Aholi and Eototo - Eugene Dallas Hopi Katsina Doll
Eugene Dallas was born in 1958 and resides in Hotevilla, Third Mesa, AZ. Eugene began carving kachinas full-time as an adult. He has developed a distinctive style that features rich colors and shading on his figures.
His attention to detail is shown not only in his exquisite carving, but also in the costume and accouterments of the kachina. He has said that the Kachinas reflect his Hopi heritage in two ways; first from the way that they appear and also with their associated meanings.
Eugene feels that the Hopi people are an intrinsically artistic culture.
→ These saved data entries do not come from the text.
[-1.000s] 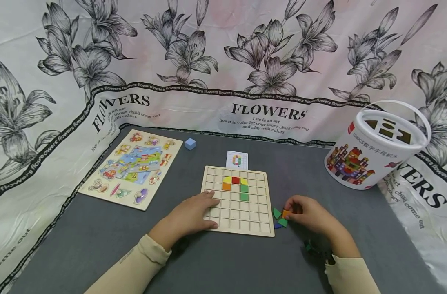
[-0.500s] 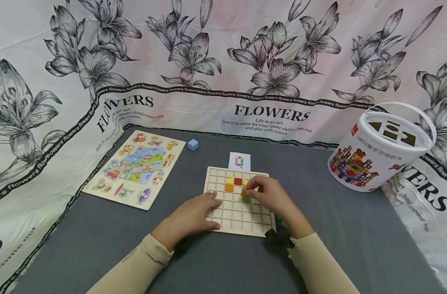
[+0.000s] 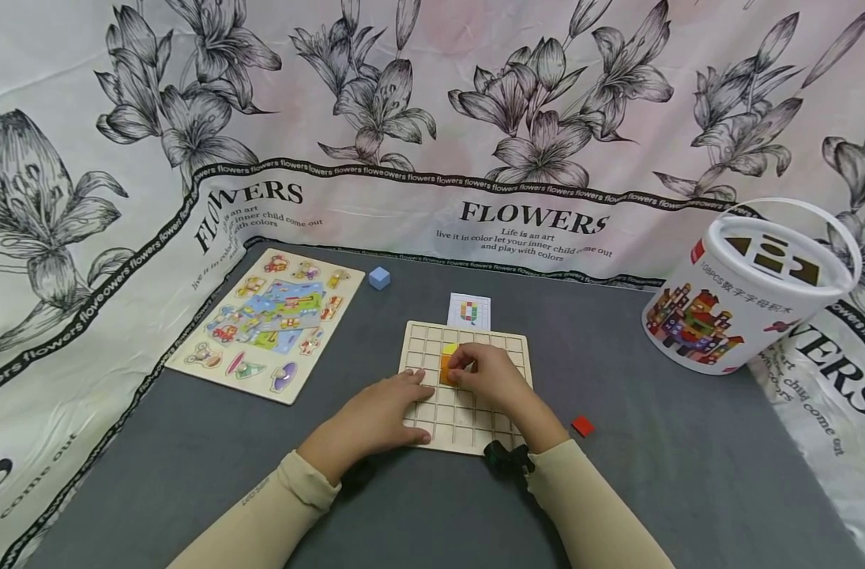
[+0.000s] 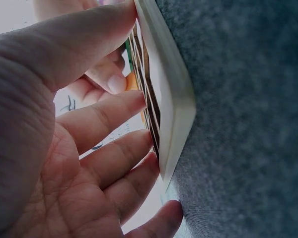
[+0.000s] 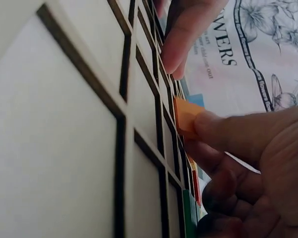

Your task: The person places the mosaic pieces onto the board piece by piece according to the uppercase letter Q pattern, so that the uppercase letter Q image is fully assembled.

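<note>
A light wooden grid board [image 3: 468, 438] lies on the grey table. My left hand [image 3: 375, 412] rests along its left edge, fingers extended onto the grid and thumb at the near corner. Between thumb and fingers my right hand [image 3: 492, 381] pinches an orange square tile [image 5: 187, 118], held against the board in the left part of the grid. Just beyond it sits another orange tile [image 3: 445, 361], then a yellow piece [image 3: 449, 348]. The right hand hides the other placed pieces in the head view; green [image 5: 189, 213] and red [image 5: 196, 186] tile edges show in the right wrist view.
A pattern card [image 3: 469, 310] touches the board's far edge. A red square tile [image 3: 583, 426] lies right of the board. Further out are a picture puzzle board [image 3: 212, 371], a blue cube [image 3: 379, 278] and a white bucket [image 3: 723, 316].
My right hand has carried the orange tile from the pile right of the board leftward across the grid. The red tile has come into sight. My left hand has stayed on the board's edge.
</note>
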A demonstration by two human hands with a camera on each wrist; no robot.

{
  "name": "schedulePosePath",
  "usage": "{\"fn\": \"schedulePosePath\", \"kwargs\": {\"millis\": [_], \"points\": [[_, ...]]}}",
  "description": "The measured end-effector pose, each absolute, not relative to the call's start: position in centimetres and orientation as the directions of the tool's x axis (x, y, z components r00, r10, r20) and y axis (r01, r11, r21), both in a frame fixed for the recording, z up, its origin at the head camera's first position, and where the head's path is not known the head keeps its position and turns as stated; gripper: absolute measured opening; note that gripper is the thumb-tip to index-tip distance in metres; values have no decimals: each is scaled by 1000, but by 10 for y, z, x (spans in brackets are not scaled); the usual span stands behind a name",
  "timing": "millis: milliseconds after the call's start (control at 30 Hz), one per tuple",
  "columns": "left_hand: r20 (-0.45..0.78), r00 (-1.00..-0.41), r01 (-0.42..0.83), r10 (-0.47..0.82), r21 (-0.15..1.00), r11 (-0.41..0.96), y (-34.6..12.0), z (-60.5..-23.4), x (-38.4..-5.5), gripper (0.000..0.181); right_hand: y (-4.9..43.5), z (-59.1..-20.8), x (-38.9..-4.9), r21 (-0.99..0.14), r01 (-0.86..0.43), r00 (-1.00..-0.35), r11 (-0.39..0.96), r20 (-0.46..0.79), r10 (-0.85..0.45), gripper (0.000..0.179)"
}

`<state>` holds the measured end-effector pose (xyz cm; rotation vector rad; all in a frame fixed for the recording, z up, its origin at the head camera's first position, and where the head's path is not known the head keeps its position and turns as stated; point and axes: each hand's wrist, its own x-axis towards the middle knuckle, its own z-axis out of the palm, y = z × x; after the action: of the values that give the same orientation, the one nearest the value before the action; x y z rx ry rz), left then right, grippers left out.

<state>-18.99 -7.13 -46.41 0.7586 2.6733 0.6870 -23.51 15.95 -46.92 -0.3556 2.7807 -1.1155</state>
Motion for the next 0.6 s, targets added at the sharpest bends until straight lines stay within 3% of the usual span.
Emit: {"fn": "schedulePosePath", "kwargs": {"millis": [600], "points": [[-125,-821,432,558,502,749,-71,-462,-190,70,161,-463,-231,-638,-270,-942,722,20,-335,4]]}}
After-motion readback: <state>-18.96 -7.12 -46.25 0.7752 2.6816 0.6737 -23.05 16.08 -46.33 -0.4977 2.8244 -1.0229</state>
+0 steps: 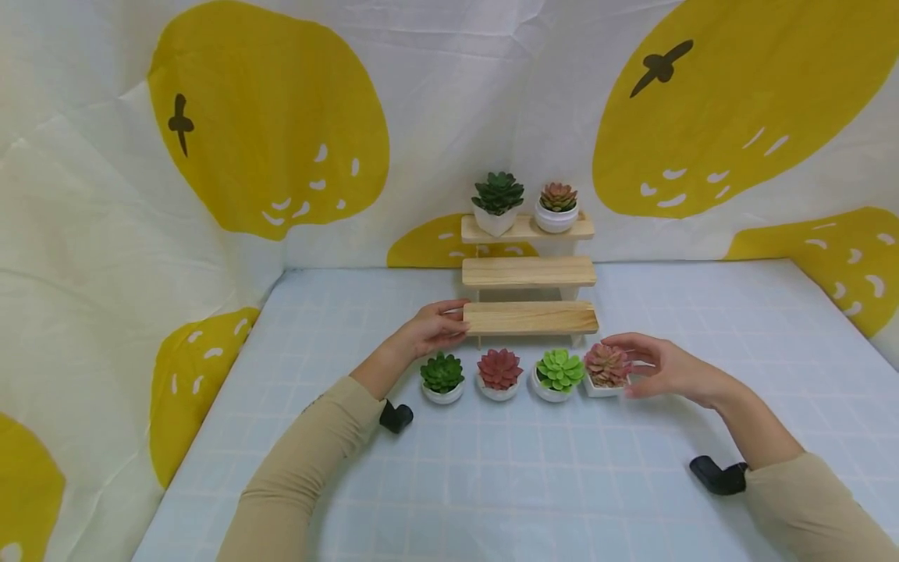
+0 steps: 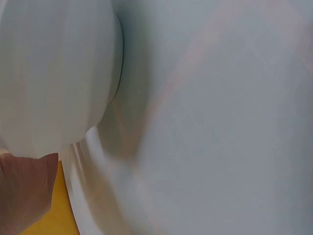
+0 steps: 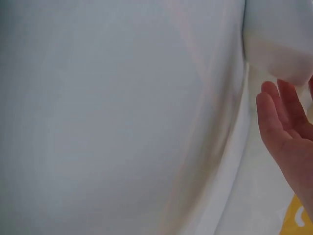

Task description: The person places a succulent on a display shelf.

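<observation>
A three-step wooden plant stand (image 1: 530, 318) stands at the back of the table. My left hand (image 1: 437, 328) grips the left end of its lowest step, thumb in front and fingers behind. At the right end of a row of potted succulents is a pink succulent (image 1: 607, 364) in a square white pot. Beside it is my right hand (image 1: 663, 367), fingers curved and spread around its right side, thumb near the pot. In the right wrist view the fingertips (image 3: 286, 88) are right at a white pot (image 3: 279, 44). A white pot (image 2: 54, 73) fills the left wrist view's upper left.
Left of the pink one stand a bright green succulent (image 1: 559, 370), a red succulent (image 1: 499, 369) and a dark green succulent (image 1: 442, 373). On the top step are a tall green succulent (image 1: 499, 193) and a reddish succulent (image 1: 558, 198). A patterned cloth (image 1: 449, 117) hangs behind.
</observation>
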### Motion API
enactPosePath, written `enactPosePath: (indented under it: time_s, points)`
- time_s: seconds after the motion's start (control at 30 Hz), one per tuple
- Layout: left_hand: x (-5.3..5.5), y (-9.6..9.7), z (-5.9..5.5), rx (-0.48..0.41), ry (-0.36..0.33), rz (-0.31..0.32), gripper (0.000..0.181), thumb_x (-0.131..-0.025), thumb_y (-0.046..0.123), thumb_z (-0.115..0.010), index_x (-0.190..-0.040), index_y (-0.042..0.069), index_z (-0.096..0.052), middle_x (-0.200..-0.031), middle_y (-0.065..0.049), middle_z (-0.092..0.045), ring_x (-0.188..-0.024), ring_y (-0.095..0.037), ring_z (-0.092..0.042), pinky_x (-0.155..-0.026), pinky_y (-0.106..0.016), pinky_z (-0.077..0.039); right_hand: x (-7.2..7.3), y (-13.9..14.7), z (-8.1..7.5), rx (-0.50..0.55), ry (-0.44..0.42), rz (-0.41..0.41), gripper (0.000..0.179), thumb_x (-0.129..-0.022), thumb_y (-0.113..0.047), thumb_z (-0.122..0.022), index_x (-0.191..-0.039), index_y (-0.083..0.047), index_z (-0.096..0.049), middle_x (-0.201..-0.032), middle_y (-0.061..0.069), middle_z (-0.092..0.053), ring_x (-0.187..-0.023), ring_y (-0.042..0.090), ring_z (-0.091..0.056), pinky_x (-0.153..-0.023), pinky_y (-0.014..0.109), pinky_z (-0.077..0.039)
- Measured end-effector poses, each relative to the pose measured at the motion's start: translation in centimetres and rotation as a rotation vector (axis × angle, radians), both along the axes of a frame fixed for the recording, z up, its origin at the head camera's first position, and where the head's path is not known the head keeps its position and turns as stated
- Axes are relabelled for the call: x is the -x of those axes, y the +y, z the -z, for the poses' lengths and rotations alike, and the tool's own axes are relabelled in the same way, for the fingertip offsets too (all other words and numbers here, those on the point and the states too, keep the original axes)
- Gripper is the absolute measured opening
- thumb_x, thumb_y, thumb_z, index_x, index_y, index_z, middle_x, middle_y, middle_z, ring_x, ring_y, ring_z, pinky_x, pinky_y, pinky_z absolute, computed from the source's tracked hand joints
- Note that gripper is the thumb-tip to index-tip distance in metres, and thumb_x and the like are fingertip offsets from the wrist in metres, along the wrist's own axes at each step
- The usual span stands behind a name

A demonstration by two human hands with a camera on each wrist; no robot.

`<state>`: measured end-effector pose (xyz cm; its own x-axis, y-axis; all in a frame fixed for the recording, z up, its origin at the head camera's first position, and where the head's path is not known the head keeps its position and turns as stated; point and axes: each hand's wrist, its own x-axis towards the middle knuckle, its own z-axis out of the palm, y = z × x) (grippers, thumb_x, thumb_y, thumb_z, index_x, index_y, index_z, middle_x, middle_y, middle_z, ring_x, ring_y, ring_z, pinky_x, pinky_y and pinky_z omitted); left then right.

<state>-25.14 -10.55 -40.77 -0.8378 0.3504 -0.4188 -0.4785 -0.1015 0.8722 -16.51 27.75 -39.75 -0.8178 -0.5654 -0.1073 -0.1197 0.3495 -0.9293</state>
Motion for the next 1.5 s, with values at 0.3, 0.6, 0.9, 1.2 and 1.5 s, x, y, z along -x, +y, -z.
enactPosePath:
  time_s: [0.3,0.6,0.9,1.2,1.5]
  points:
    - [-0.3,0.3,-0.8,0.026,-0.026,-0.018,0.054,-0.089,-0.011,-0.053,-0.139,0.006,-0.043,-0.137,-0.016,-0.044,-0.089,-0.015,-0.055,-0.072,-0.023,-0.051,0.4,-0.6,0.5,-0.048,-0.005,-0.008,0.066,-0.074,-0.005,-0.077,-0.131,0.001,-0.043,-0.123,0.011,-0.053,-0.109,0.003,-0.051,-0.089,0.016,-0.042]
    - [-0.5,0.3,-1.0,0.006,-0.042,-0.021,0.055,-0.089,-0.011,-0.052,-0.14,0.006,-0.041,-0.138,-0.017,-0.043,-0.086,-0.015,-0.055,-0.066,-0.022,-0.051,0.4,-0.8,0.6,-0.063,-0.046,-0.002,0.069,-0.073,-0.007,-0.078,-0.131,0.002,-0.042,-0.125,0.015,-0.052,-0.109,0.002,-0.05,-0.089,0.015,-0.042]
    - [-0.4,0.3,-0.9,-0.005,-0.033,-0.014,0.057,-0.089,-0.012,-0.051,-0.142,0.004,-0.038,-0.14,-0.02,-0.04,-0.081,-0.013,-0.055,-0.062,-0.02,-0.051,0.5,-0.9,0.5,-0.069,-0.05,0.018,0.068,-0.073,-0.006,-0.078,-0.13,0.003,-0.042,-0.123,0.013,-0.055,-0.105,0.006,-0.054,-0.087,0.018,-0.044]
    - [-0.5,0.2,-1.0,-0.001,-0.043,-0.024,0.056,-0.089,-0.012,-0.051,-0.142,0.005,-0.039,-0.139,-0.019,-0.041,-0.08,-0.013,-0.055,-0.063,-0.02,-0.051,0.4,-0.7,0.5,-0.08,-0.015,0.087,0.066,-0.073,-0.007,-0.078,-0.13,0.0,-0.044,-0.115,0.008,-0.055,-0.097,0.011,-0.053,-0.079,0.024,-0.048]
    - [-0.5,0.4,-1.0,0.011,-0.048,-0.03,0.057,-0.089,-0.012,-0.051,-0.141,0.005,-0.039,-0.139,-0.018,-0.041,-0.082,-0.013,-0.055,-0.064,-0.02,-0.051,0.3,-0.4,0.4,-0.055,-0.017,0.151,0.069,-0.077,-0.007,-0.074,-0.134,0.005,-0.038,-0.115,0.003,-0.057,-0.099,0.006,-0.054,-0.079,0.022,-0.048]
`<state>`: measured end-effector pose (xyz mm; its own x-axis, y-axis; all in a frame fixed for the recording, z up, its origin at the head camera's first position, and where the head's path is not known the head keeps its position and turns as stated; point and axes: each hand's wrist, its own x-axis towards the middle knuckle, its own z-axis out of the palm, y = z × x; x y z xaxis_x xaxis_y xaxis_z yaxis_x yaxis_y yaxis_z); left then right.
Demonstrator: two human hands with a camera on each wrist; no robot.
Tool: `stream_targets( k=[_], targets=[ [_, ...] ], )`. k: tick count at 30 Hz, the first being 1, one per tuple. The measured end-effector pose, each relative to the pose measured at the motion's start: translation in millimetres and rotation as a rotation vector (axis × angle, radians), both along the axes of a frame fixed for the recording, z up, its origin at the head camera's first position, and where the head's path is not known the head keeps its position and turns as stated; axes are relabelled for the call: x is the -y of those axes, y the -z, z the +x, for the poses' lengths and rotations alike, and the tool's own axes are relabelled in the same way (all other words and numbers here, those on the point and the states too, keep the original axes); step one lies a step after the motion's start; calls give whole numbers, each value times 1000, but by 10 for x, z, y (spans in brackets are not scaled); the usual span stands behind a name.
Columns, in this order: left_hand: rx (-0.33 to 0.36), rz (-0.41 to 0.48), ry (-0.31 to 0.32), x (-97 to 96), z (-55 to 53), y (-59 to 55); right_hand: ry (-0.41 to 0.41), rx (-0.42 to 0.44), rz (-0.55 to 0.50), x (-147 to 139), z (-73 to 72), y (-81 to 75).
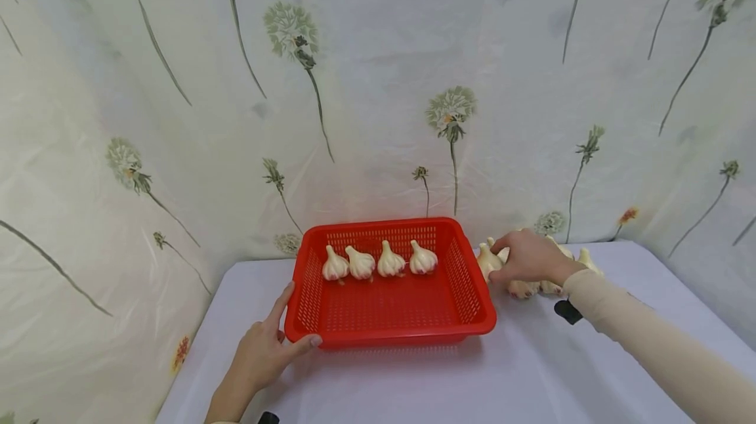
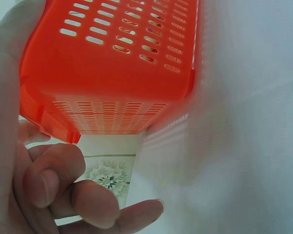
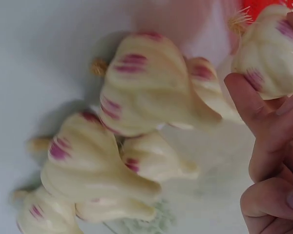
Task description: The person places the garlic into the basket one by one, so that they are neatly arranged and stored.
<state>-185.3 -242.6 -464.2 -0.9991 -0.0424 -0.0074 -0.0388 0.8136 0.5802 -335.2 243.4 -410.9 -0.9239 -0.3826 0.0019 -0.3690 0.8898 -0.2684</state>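
Note:
A red plastic basket (image 1: 401, 332) with perforated walls stands on the table. Inside, along its far side, several garlic bulbs (image 1: 391, 261) lie in a row. My left hand (image 1: 260, 353) rests at the basket's near left corner, thumb over the front rim and index finger along the left side. In the left wrist view the other fingers (image 2: 95, 202) hang loosely beside the basket wall. Just right of the basket, my right hand (image 1: 534, 256) pinches a garlic bulb (image 3: 269, 56) between thumb and fingers. More garlic bulbs (image 3: 144, 85) are clustered beside that hand, partly hidden by it in the head view.
A white cloth covers the table (image 1: 378, 391). Behind and at both sides hangs a pale curtain (image 1: 378, 115) printed with dandelions. The loose bulbs (image 1: 522, 289) lie on the tabletop close to the basket's right wall.

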Motion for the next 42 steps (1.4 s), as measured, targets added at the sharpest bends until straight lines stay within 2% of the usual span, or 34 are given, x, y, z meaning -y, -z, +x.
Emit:
stream_targets(
  k=[6, 10, 17, 27, 32, 37, 42],
  targets=[
    [-15, -9, 7, 7, -7, 8, -16, -36, -17, -90, -18, -263],
    [-26, -14, 10, 11, -6, 19, -12, -87, 14, -131, -41, -411],
    [-34, -11, 11, 20, 0, 17, -16, -158, 38, -47, -98, -615],
    [-23, 2, 7, 13, -8, 22, -25, -178, 29, 190, -187, -783],
    [-27, 15, 11, 8, -2, 17, -57, -187, 17, 354, -197, -845],
    [-15, 11, -1, 7, -13, 19, -91, -173, -25, 521, -198, -842],
    [-28, 0, 6, 17, -14, 32, -136, -172, -64, 681, -230, -765]
  ],
)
He typically signs his kachinas on the bottom with crossed feathered arrows. Eugene has a large extended family of carvers, including his brothers Leon and Reginald Dallas.
From Barton Wright, Katcinas - A Hopi Artist's Documentary, we read:
One of the Kachinas that appear each year is Eototo. On each of the three mesas, he is the spiritual counterpart of the village chief and as such is called the ``father" of the kachinas. He is the chief of all Kchinas and knows every ceremony. As father or chief of the kachinas he appears in all ceremonies. At Third Mesa during the Powamu, Eototo and Aholi come out of the Chief Kiva. Eototo is always leading, and he draws cornmeal symbols of clouds on the ground.
Aholi is Eototo's lieutenant. He appears only on Third Mesa and in the company of Eototo during the Powamu Ceremony. Legent has it that Aholi, left behind to fight a rear guard action, later followed Eototo through migrations that took them from Mexico to Utah and from the Colorado River to the Rio Grande and back to their present location on Third mesa.